* [TRY IT] Below is a block of entries, which should be copied verbatim apart from the pictures.

* [INPUT DATA]
========================

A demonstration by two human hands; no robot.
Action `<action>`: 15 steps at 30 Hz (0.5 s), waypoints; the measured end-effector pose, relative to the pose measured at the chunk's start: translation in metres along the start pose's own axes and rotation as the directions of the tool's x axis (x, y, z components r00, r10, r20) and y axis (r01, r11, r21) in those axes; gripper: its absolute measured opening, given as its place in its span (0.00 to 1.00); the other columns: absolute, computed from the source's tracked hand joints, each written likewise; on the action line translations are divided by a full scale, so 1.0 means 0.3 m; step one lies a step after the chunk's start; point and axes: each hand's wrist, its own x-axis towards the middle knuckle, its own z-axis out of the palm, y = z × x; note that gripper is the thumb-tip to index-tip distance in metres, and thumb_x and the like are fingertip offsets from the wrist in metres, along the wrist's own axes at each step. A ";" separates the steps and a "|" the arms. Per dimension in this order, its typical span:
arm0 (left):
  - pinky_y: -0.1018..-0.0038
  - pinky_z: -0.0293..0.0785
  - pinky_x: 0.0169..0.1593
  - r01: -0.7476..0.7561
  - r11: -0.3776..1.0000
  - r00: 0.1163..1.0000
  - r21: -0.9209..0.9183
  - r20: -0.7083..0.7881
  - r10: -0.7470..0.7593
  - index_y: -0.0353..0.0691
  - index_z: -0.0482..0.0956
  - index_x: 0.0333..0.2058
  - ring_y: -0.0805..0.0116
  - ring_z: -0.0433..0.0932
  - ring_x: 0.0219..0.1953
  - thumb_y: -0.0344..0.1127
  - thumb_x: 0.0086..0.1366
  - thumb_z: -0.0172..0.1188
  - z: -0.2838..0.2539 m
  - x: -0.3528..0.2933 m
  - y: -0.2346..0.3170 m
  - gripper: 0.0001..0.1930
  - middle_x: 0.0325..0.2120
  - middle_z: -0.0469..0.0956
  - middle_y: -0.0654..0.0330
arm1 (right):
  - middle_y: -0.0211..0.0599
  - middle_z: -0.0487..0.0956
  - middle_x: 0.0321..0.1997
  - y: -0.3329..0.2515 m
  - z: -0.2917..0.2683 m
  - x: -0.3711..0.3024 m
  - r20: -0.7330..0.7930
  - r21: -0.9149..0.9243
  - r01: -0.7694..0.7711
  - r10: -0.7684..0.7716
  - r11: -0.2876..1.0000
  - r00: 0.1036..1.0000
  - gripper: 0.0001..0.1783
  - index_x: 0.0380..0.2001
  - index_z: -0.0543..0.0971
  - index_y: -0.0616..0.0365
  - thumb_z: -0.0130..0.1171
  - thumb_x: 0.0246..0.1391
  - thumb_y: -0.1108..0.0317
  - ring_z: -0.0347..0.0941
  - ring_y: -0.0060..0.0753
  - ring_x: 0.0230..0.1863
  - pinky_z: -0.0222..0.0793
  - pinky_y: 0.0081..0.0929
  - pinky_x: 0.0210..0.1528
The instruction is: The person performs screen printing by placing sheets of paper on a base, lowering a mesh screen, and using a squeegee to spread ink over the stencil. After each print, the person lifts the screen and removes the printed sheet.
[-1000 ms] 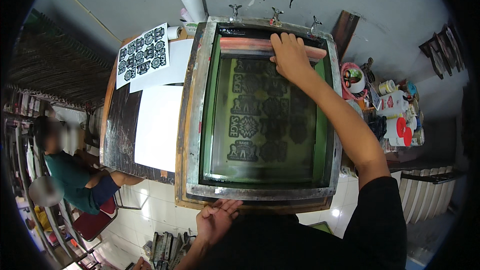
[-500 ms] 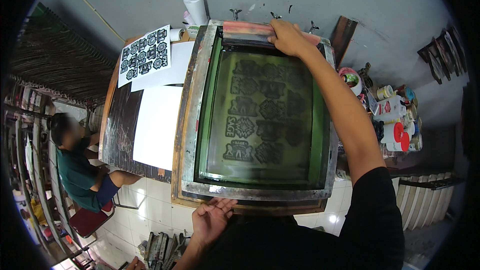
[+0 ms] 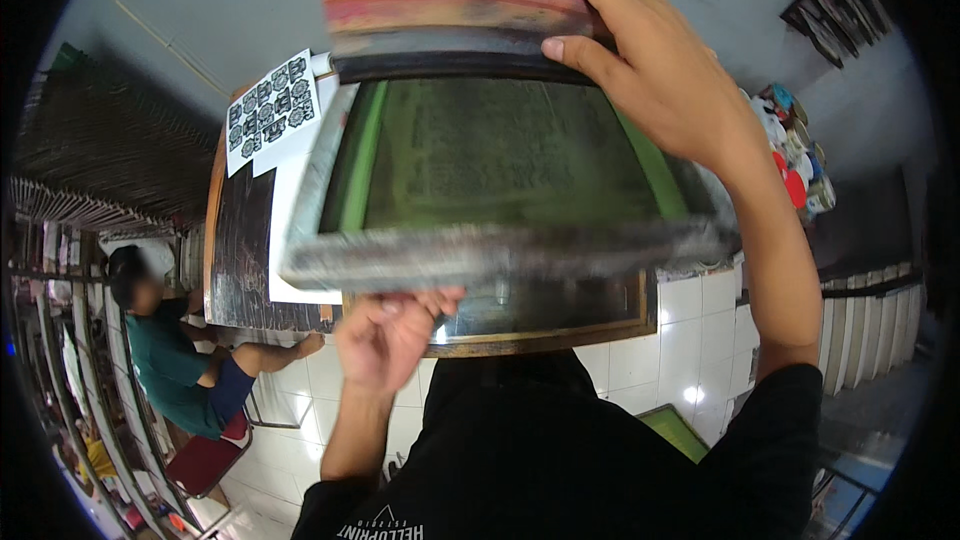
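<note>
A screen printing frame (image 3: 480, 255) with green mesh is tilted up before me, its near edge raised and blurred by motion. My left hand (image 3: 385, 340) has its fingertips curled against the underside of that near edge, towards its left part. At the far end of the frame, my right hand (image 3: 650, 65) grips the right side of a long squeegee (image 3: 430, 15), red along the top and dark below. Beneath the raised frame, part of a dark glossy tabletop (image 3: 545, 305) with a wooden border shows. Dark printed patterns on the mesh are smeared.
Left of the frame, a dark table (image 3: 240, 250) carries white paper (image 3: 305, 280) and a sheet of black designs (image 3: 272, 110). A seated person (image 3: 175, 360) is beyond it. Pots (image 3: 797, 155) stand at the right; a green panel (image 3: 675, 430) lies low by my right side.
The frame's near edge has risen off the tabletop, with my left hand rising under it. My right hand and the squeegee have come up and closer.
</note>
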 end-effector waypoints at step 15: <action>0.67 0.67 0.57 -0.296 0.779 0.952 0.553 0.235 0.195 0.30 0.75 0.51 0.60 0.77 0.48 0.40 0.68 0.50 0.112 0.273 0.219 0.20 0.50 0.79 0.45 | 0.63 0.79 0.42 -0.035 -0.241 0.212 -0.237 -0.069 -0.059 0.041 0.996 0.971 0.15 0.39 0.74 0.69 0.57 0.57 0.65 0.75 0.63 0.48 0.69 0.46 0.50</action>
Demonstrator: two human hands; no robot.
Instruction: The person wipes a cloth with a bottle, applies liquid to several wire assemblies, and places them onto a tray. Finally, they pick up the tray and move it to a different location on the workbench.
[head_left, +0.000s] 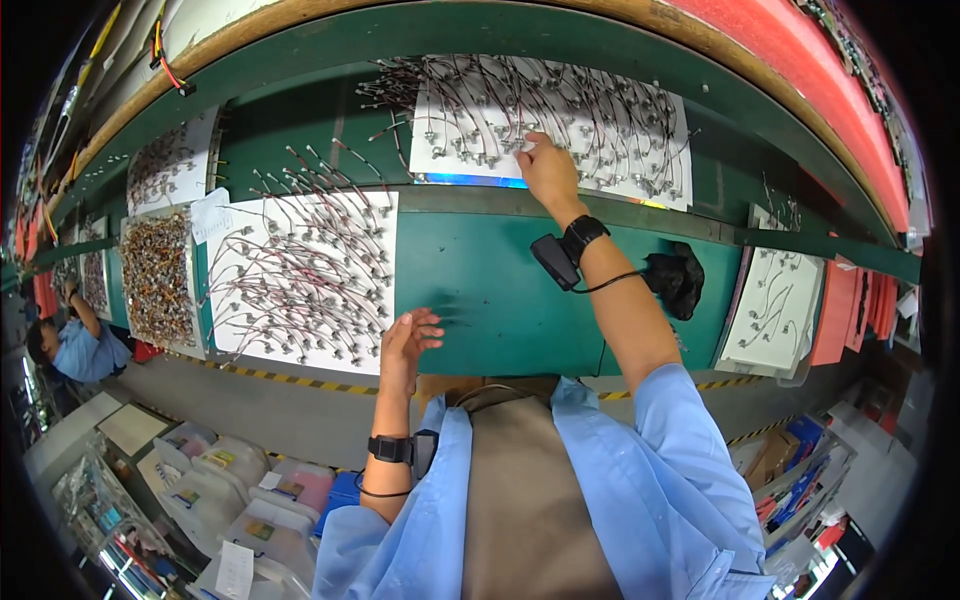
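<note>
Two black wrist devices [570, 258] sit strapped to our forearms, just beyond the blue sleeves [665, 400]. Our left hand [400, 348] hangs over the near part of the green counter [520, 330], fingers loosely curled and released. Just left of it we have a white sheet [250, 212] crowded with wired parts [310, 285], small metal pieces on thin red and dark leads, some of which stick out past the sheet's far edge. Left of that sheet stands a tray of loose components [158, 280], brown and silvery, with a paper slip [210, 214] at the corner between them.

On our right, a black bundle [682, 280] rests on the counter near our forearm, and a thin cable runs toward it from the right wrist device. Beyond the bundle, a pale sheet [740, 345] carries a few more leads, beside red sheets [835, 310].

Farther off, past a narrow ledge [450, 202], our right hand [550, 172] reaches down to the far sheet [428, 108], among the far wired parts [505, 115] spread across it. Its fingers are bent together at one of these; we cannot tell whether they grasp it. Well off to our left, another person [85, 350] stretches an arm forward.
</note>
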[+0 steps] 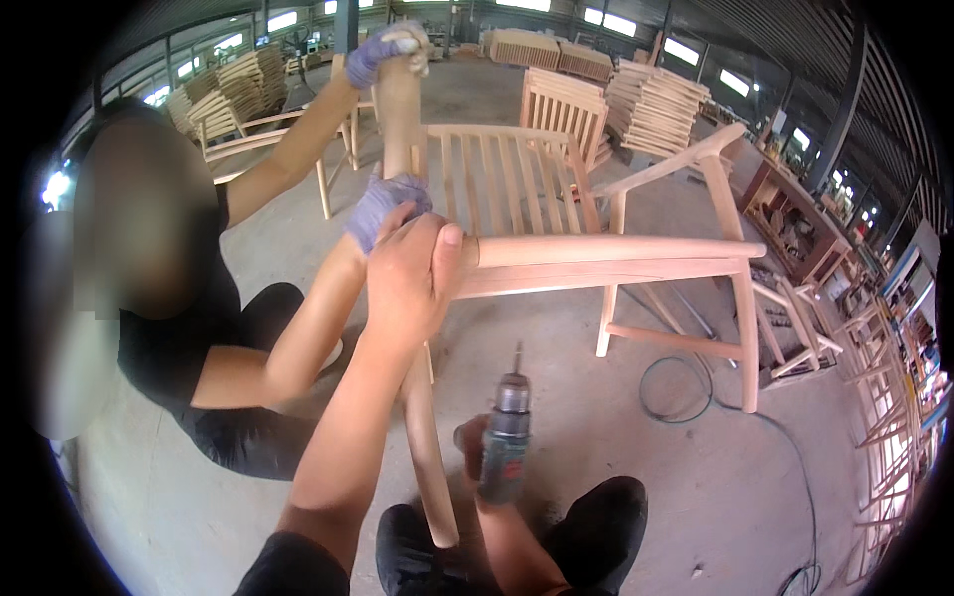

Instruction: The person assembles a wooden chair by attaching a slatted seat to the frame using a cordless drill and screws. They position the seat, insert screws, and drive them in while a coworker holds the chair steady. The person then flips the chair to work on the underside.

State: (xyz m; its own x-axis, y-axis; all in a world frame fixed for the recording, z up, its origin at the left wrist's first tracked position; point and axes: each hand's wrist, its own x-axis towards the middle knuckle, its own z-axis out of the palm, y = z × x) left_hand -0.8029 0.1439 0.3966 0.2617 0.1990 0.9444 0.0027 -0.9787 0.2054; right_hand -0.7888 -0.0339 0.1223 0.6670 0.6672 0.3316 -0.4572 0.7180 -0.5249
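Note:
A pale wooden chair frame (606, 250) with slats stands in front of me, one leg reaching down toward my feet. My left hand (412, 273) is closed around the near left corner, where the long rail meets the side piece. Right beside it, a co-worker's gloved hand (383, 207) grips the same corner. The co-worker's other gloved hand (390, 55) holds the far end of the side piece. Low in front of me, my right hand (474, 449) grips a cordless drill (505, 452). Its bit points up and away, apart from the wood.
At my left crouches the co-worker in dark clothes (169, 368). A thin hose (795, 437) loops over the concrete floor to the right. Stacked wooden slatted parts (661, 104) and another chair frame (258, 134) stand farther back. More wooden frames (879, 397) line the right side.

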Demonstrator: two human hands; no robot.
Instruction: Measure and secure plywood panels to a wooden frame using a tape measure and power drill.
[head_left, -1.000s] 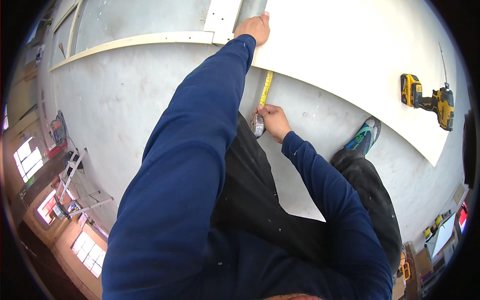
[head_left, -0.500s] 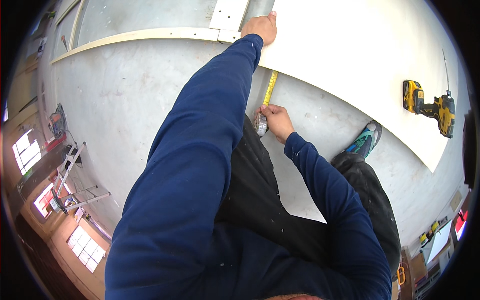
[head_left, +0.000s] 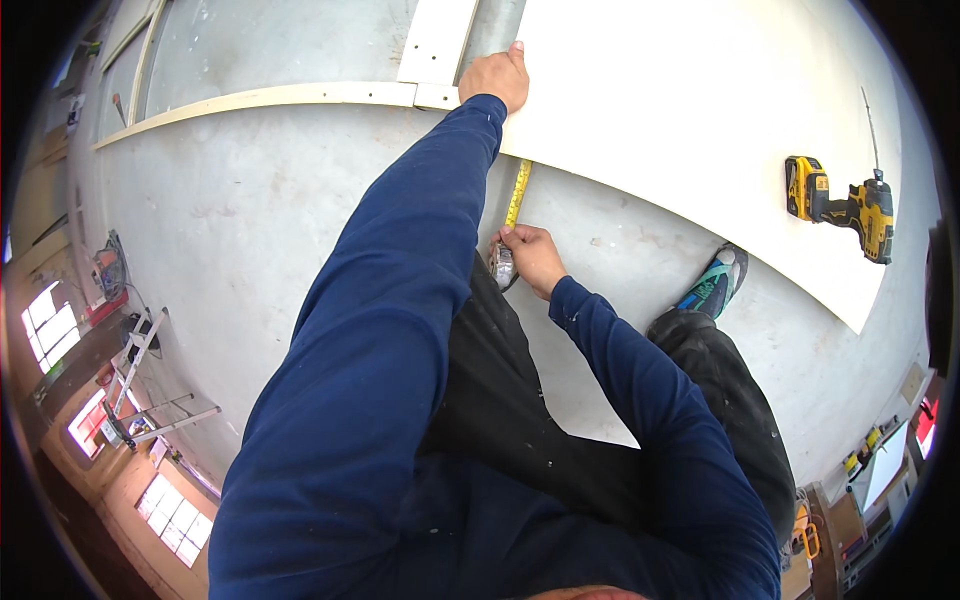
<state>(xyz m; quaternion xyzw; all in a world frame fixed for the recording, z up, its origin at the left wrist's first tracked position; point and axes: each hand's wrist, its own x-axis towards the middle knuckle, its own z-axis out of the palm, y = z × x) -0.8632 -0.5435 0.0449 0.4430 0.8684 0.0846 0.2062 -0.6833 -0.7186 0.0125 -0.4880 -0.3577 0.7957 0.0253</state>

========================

* [ANSWER TO THE PROBLEM]
A demonstration by two human hands; no robot.
Action `<action>`: 15 steps at 30 Hz (0.5 s), waypoints; the measured end-effector pose, relative to the pose measured at the chunk's start: translation in metres along the start pose's own axes and rotation as the directions of the tool's x axis (x, y, z components r00, r10, r20) and y axis (r01, r11, r21) in those axes; gripper: its absolute measured opening, given as its place in its span (0.00 to 1.00); the other columns: absolute, computed from the source's tracked hand joints, each written likewise; on the action line translations are divided by a full scale, so 1.0 means 0.3 m; step one lies a step after the chunk's start; point and axes: each hand's wrist, its own x-axis towards the middle knuckle, its own z-axis out of the palm, y = z × x; note that gripper is the thumb-tip to index-tip distance in metres, and thumb_x and the like are fingertip offsets from the wrist in metres, along the wrist's own axes at each step. A ";" separates the steps and a "|" the arms. Per dimension in this order, its typical span:
arm0 (left):
  - pinky_y: -0.1018..-0.0038
  - pinky_z: -0.0293..0.0785
  - pinky_x: 0.0169..0.1593
  - r01: -0.7476..0.7561
  - r11: -0.3776..1.0000
  - r00: 0.1163..1.0000
  - r21: -0.9209..0.9183
  - r20: -0.7083..0.7881
  - r10: -0.7470..0.7593
  - index_y: -0.0353..0.0691
  - index_z: -0.0482..0.0956
  - index_x: 0.0333..0.2058
  - ring_y: -0.0805..0.0116
  - ring_z: -0.0433..0.0932
  - ring_x: 0.0219..0.1953
  - thumb_y: -0.0344..0.1127
  - thumb_x: 0.0086..0.1366
  - thumb_z: -0.0172..0.1188
  - z: -0.2838..0.2539 m
  - x: -0.3528..0.2933 m
  - y: -0.2346..0.3170 m
  - gripper: 0.0001..0.1930
  - middle_x: 0.0325..0.2120
  - middle_z: -0.0469..0.0956
  - middle_y: -0.0654..0.0330
arm1 (right):
  - middle_y: -0.0211..0.0599
  - middle_z: -0.0487..0.0956
  - middle_x: 0.0321..0.1997
  - y: -0.3329..0.2515 m
  - z: -0.2917..0.2683 m
  - x: -0.3711..0.3024 m
  - r20: -0.7330..0.7930
  - r21: -0.9149..0.9243
  - r01: -0.7694..0.7711
  - r10: -0.7684..0.7716
  - r11: -0.2876..1.0000
  - r00: 0.1036..1.0000
  - gripper: 0.0001..0.1783
  - index_x: 0.0380..0.2001
  - index_z: -0.0543..0.0971
  - index_y: -0.0616..0.0365
  - thumb_z: -0.0130..0.1171
  - thumb_x: 0.0246..0.1391
  - thumb_y: -0.1108..0.0317
  - ring_z: -0.0347..0.0941
  - ring_y: -0.0060..0.0753
  - ring_x: 0.0230..0.1863
  - pinky_z: -0.0222..0.0793
  - pinky_y: 0.0081..0.0929
  - pinky_x: 0.0210..0.1528
The instruction is: The person performs screen printing by placing sheets of paper on a base, lowering a mesh screen, and using a squeegee to spread ink over the stencil. After each print, the person lifts the screen and removes the printed sheet.
[-1000 ms] 
[-500 ms] 
[+0 ms] 
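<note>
A screen printing frame (image 3: 480, 255) with green mesh is tilted up before me, its near edge raised and blurred by motion. My left hand (image 3: 385, 340) has its fingertips curled against the underside of that near edge, towards its left part. At the far end of the frame, my right hand (image 3: 650, 65) grips the right side of a long squeegee (image 3: 430, 15), red along the top and dark below. Beneath the raised frame, part of a dark glossy tabletop (image 3: 545, 305) with a wooden border shows. Dark printed patterns on the mesh are smeared.
Left of the frame, a dark table (image 3: 240, 250) carries white paper (image 3: 305, 280) and a sheet of black designs (image 3: 272, 110). A seated person (image 3: 175, 360) is beyond it. Pots (image 3: 797, 155) stand at the right; a green panel (image 3: 675, 430) lies low by my right side.
The frame's near edge has risen off the tabletop, with my left hand rising under it. My right hand and the squeegee have come up and closer.
</note>
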 end-effector waypoints at step 15: <action>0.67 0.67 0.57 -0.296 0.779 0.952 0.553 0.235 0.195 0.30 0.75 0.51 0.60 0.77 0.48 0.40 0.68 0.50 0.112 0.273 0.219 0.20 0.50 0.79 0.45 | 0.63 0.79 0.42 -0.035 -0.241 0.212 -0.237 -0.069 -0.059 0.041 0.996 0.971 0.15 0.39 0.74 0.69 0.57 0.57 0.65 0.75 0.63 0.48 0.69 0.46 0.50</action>
Demonstrator: two human hands; no robot.
Instruction: The person wipes a cloth with a bottle, applies liquid to several wire assemblies, and places them onto a tray. Finally, they pick up the tray and move it to a different location on the workbench.
[head_left, +0.000s] 
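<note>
Two black wrist devices [570, 258] sit strapped to our forearms, just beyond the blue sleeves [665, 400]. Our left hand [400, 348] hangs over the near part of the green counter [520, 330], fingers loosely curled and released. Just left of it we have a white sheet [250, 212] crowded with wired parts [310, 285], small metal pieces on thin red and dark leads, some of which stick out past the sheet's far edge. Left of that sheet stands a tray of loose components [158, 280], brown and silvery, with a paper slip [210, 214] at the corner between them.

On our right, a black bundle [682, 280] rests on the counter near our forearm, and a thin cable runs toward it from the right wrist device. Beyond the bundle, a pale sheet [740, 345] carries a few more leads, beside red sheets [835, 310].

Farther off, past a narrow ledge [450, 202], our right hand [550, 172] reaches down to the far sheet [428, 108], among the far wired parts [505, 115] spread across it. Its fingers are bent together at one of these; we cannot tell whether they grasp it. Well off to our left, another person [85, 350] stretches an arm forward.
</note>
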[+0 steps] 

Instruction: The person assembles a wooden chair by attaching a slatted seat to the frame using a cordless drill and screws. They position the seat, insert screws, and drive them in while a coworker holds the chair steady. The person then flips the chair to work on the underside.

State: (xyz m; its own x-axis, y-axis; all in a world frame fixed for the recording, z up, its origin at the left wrist's first tracked position; point and axes: each hand's wrist, its own x-axis towards the middle knuckle, its own z-axis out of the palm, y = z × x) left_hand -0.8029 0.1439 0.3966 0.2617 0.1990 0.9444 0.0027 -0.9787 0.2054; right_hand -0.7888 -0.0339 0.1223 0.6670 0.6672 0.3316 -0.4572 0.7180 -0.5249
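Note:
A pale wooden chair frame (606, 250) with slats stands in front of me, one leg reaching down toward my feet. My left hand (412, 273) is closed around the near left corner, where the long rail meets the side piece. Right beside it, a co-worker's gloved hand (383, 207) grips the same corner. The co-worker's other gloved hand (390, 55) holds the far end of the side piece. Low in front of me, my right hand (474, 449) grips a cordless drill (505, 452). Its bit points up and away, apart from the wood.
At my left crouches the co-worker in dark clothes (169, 368). A thin hose (795, 437) loops over the concrete floor to the right. Stacked wooden slatted parts (661, 104) and another chair frame (258, 134) stand farther back. More wooden frames (879, 397) line the right side.
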
Demonstrator: two human hands; no robot.
Instruction: Measure and secure plywood panels to a wooden frame using a tape measure and power drill.
[head_left, -1.000s] 
[head_left, -0.500s] 
[head_left, +0.000s] 
<state>(xyz m; quaternion xyzw; all in a world frame fixed for the recording, z up, its origin at the left wrist's first tracked position; point and axes: each hand's wrist, its own x-axis towards the middle knuckle, its own z-axis out of the palm, y = z × x) -0.8632 -0.5435 0.0449 0.4430 0.8684 0.0846 0.2062 -0.6833 -0.7186 0.0125 -0.4880 -0.3577 0.7957 0.0253</state>

The work on this exercise is done.